## INSTRUCTIONS FOR THE TASK
The answer should consist of the full listing below, repeated exactly and free of pictures.
*** Block opens ***
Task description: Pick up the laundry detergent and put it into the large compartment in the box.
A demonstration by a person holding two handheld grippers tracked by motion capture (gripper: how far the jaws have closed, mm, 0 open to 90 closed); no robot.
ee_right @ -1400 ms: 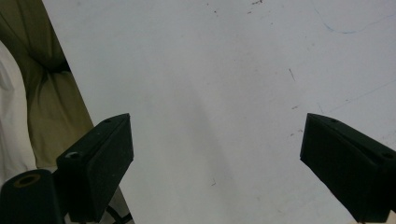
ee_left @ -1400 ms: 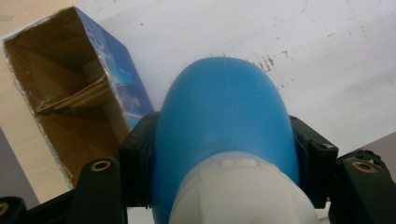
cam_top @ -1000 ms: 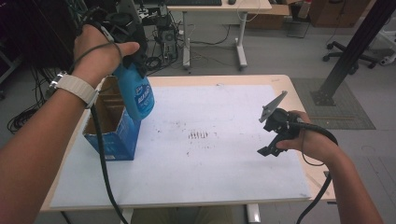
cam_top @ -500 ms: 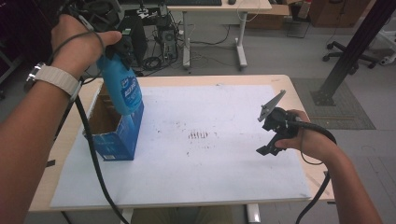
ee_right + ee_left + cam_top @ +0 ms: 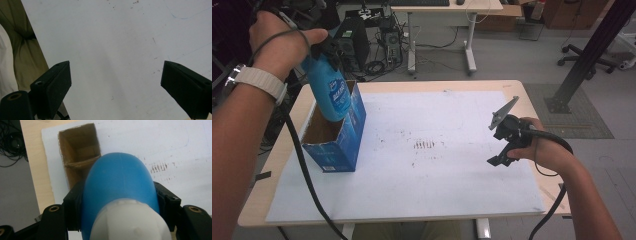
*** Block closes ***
## ANSWER
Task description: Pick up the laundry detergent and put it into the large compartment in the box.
A demonstration by a person holding two handheld grippers tracked by motion capture (gripper: how far the jaws have closed, mm, 0 open to 90 closed); no robot.
ee_right @ -1400 ms: 
ee_left @ -1400 ms: 
cam_top @ -1000 ms: 
cam_top @ -500 ms: 
ee_right + ee_left + cam_top @ +0 ms: 

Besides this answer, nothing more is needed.